El cuarto aspecto tiene que ver con dependencia. La creencia de que nuestro bienestar está en manos de otros, es consecuencia directa de los tres primeros aspectos. Nuestra disposición de ser dependientes ayuda a crear este ciclo.

Después de once años en el sistema educativo, donde fundamentalmente se nos exige obediencia y no cuestionamiento de la autoridad, no es sorprendente que al entrar en el sistema laboral estemos dispuestos a aceptar más de lo mismo. La pregunta esencial sería ¿Cuáles son las alternativas? A continuación me gustaría mencionar algunas.

La alternativa al ciclo de la burocracia es el ciclo de la innovación, creatividad y riesgo. Esto involucra actuar con autonomía en servicio de una visión tanto personal como organizacional. Este pensamiento tiene como centro la creencia que el recurso más importante de autoridad viene de la persona.

“El sanear el universo es un trabajo interno personal” Anónimo

El rol esencial del supervisor es el del tutor, ayudar a las personas a creer en sus propios pensamientos y asumir responsabilidad por el éxito del negocio.
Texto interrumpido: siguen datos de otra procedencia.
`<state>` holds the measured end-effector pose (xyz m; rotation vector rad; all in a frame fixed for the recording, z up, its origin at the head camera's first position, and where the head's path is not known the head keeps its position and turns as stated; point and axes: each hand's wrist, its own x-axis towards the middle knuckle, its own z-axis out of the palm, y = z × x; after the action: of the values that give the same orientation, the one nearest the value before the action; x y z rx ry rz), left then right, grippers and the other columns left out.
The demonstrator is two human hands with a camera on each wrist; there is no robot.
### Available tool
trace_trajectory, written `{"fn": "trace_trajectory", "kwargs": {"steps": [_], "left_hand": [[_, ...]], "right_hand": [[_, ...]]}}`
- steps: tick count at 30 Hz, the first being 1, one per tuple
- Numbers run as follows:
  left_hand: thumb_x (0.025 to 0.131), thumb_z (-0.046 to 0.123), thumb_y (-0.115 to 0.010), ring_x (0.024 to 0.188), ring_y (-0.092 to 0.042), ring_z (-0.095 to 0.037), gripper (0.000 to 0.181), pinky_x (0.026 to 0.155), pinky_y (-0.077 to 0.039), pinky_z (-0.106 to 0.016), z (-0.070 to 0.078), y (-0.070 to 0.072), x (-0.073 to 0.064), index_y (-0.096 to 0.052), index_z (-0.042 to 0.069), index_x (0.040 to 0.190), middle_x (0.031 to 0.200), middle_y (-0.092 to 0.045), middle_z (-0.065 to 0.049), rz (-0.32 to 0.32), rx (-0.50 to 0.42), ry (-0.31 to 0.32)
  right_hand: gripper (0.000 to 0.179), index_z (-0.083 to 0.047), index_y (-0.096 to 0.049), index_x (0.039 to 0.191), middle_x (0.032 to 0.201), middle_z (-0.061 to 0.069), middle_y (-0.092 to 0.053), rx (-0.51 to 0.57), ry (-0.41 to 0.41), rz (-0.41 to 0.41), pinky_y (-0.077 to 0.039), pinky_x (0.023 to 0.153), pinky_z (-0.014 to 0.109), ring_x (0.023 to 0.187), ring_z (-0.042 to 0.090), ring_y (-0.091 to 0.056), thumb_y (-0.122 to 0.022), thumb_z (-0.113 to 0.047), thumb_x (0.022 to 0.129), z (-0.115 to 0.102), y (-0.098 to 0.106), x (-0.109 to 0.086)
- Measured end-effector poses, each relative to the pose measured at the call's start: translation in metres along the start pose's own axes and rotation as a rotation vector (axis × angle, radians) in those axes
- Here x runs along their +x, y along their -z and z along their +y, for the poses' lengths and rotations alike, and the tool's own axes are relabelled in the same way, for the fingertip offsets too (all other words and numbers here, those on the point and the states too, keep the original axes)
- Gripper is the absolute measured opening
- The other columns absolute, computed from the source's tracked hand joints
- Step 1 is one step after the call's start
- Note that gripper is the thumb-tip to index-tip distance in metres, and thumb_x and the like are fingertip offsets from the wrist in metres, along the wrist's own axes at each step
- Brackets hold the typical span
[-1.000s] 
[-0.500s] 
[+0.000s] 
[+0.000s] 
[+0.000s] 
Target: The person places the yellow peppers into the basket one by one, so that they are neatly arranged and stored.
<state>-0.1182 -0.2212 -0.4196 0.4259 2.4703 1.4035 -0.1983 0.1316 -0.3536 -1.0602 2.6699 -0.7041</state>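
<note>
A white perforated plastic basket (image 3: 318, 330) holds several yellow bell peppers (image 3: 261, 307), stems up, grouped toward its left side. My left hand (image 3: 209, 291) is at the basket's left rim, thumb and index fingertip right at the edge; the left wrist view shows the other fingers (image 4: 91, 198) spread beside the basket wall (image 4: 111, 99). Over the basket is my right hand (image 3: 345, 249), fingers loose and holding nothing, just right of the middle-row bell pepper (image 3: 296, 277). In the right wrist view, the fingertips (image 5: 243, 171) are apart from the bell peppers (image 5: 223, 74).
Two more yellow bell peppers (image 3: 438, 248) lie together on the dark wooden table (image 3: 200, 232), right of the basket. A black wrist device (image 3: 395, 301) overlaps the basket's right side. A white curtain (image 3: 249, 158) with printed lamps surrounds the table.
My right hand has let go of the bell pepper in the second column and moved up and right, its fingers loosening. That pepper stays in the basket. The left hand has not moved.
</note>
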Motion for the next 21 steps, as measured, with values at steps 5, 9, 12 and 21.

Esto implica un contínuo esfuerzo para que las personas sientan a través del tiempo que pueden participar genuinamente en la definición del futuro de su empresa.

El segundo aspecto tiene que ver con la definición de éxito. En vez de ser definido en términos de escalada de posiciones, el éxito es definido en términos de servicio a clientes y otros departamentos. Lo que se le ofrece a los miembros de una organización es un trabajo con significado, la oportunidad de aprender y crear algo especial que tiene la posibilidad de desarrollar a través de su propio esfuerzo. La remuneración y las promociones son importantes, pero sólo como segunda prioridad.

El tercer aspecto refuerza la noción de autenticidad en las comunicaciones. Esto implica hacer conocer a los demás exactamente lo que pensamos y sentimos, compartiendo la mayor cantidad de información. La capacidad de manejar y compartir el diálogo interno.